Authors: Sunitha Poulose, Athira D, Biya V. Jomon

Introduction

No one wants to take a spoonful of yoghurt only to find mould and have the moment ruined.  Moisture-rich foods like yoghurt are more likely to get mould and yeast contamination. One such yeast, Robbauera albescens, from the Debaryomycetaceae family, is a growing concern. While harmless to most, it poses serious risks for individuals with weakened immunity, such as the elderly, young children, and those with chronic illnesses, as their bodies struggle to fight off threats. This can lead to digestive problems, toxin buildup, and even invasive fungal infections.

The presence of R. albescens in yoghurt highlights the need for stronger safety measures, including better microbiological testing, improved pasteurization, and stricter hygiene controls. Contamination often results from poor storage or lapses in pasteurization, making early detection crucial.

This study, using advanced DNA-based detection, underscores an emerging food safety risk, particularly for vulnerable populations, and reinforces the need for tighter industry regulations.

Objective

This study aimed to detect and characterize yeast and mould contamination in an unflavoured yoghurt sample using advanced DNA-based techniques, particularly the application of molecular-based identification and sequencing. These methods were employed to identify pathogenic microorganisms, ensuring a distinction from the beneficial microbes naturally present in yoghurt.

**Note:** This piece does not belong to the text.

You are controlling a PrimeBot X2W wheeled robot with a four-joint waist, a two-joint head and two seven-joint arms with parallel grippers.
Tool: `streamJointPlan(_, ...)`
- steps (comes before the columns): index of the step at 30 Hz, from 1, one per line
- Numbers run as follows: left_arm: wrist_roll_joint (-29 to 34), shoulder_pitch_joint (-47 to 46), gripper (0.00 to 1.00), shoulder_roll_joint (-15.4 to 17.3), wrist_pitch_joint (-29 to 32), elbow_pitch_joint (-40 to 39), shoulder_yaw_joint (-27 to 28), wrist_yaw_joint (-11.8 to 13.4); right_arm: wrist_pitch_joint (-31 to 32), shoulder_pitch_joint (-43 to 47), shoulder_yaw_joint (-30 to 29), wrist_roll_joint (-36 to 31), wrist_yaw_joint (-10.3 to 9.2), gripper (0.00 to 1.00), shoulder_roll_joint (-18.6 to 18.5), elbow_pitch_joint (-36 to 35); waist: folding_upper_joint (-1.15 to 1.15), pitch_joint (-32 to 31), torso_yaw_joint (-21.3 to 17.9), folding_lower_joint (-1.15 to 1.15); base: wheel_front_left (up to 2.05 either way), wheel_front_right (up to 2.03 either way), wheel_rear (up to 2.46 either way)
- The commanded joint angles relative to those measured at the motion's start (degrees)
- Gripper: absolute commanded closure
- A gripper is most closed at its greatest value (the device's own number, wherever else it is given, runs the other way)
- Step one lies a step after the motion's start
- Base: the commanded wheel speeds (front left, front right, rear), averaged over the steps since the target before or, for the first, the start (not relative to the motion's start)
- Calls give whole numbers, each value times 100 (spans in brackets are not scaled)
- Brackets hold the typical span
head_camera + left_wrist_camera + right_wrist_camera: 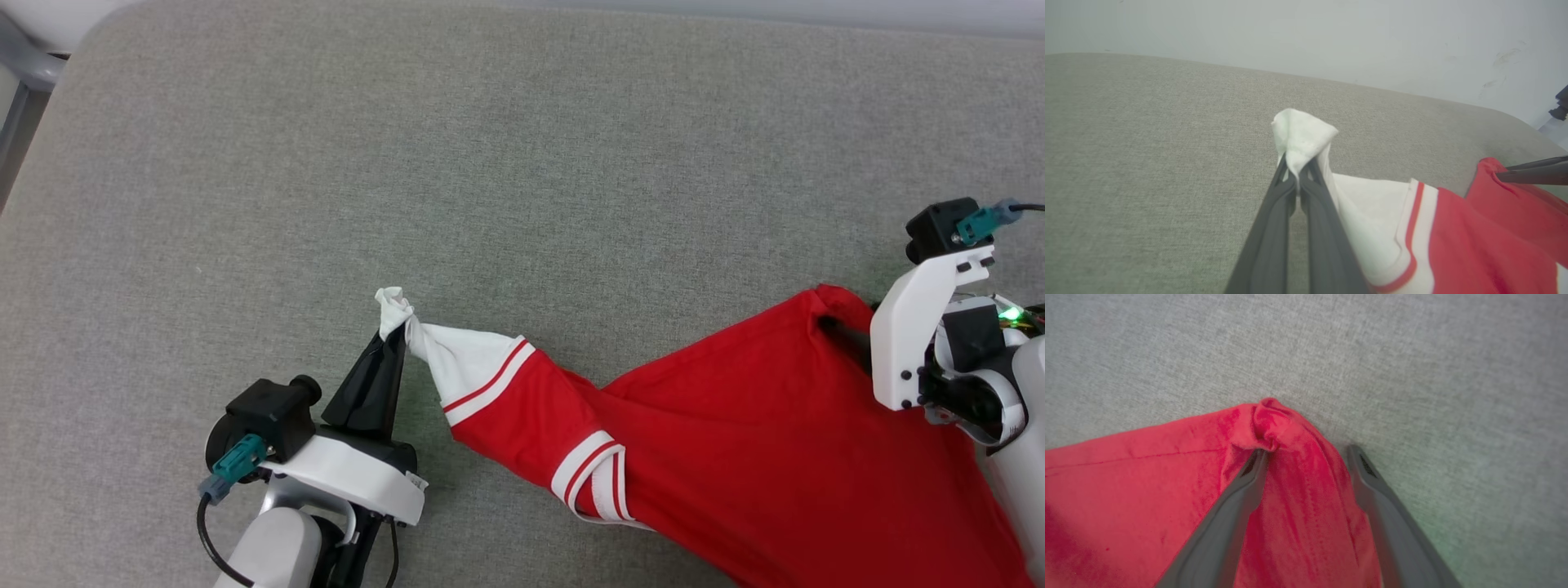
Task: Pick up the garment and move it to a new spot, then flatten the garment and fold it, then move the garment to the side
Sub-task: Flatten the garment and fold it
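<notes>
Red jersey T-shirt with white sleeves and striped trim (735, 441) is seen lying across the lower right of the grey fabric worktop (490, 163). A white sleeve tip is pinched tight in the closed left hand (1296, 167), and the sleeve is stretched out to the left. The right hand (1308, 451) is spread wide open, set astride a bunched red corner of the shirt.

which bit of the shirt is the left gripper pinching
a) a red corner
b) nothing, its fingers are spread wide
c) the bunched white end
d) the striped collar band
c: the left gripper is shut on the bunched white tip of the shirt, clear in the left wrist view and the head view.
</notes>
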Motion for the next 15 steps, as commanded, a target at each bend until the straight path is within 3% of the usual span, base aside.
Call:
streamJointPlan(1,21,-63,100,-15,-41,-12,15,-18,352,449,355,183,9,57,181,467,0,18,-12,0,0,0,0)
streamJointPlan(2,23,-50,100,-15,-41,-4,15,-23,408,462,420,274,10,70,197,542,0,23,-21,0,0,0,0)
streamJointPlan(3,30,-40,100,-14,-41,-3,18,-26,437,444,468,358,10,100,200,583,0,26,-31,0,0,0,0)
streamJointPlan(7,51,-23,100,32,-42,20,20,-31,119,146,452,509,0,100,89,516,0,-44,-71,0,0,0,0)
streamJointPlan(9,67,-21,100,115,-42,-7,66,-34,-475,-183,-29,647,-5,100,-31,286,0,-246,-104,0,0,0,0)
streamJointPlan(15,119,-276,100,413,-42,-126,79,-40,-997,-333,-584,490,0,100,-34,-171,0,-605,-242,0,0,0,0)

The study also assessed compliance with microbiological safety standards by specifically targeting harmful or pathogenic microbial strains that could pose health risks, particularly for immunocompromised individuals.

Method

A sample of unflavoured yoghurt underwent microbiological analysis following IS 5403 guidelines to assess yeast and mould contamination. Fungal cultures were isolated, and genomic DNA was extracted using the Zymag™ Plant & Algae Magnetic-Based Extraction Kit. The DNA concentration was measured via UV spectroscopy and agarose gel electrophoresis, followed by PCR amplification, purification, and sequencing. The obtained sequences were analyzed using BLAST to determine microbial identity.

Key Findings

Microbiological analysis revealed excessive yeast and mould contamination, with the total aerobic plate count exceeding regulatory limits. BLAST analysis confirmed a 99.53% sequence identity with Robbauera albescens (NCBI Accession No: LC134291.1), a yeast, known to inhabit diverse environments, including food. This finding is significant as R. albescens is not typically reported in yoghurt, highlighting its potential as an emerging spoilage concern.

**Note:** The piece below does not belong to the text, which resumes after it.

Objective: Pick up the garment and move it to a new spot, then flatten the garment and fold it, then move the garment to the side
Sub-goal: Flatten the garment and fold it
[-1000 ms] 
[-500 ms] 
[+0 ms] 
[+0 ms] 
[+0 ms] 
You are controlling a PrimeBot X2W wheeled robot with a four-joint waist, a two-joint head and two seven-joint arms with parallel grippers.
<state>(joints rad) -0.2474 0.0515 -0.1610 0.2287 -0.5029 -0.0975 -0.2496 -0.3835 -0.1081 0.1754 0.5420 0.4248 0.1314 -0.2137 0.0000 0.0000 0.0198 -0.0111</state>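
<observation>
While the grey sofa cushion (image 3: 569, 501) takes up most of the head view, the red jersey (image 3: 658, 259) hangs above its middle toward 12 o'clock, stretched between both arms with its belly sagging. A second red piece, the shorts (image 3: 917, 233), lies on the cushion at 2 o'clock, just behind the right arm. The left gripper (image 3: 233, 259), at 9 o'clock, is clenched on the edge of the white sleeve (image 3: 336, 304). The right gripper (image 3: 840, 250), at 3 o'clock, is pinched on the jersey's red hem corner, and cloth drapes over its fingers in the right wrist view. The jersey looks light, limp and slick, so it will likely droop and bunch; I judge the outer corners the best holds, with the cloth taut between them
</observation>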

The application of molecular techniques, particularly DNA sequencing, provided a precise and reliable method for identifying R. albescens. Unlike conventional culture-based techniques, which may be limited in sensitivity and specificity, DNA-based detection enables accurate microbial identification, enhances food safety monitoring, and improves contamination control measures in dairy products.

Conclusion

This study highlights a critical food safety concern: yeast and mould levels in the tested yoghurt sample exceeded safe limits, posing health risks, particularly for vulnerable individuals. The detection of Robbauera albescens underscores its role in spoilage, affecting yoghurt’s taste, texture, and quality.

Poor hygiene, improper storage, and contamination during processing accelerate microbial growth, stressing the need for stricter quality control. These findings call for consistent microbial monitoring and advanced molecular diagnostics in food safety programs. DNA-based detection can enhance contamination management, extend shelf life, and ensure yoghurt’s microbiological integrity—safeguarding public health and restoring consumer confidence. Special attention must be given to immunocompromised individuals, who are at higher risk from such contamination.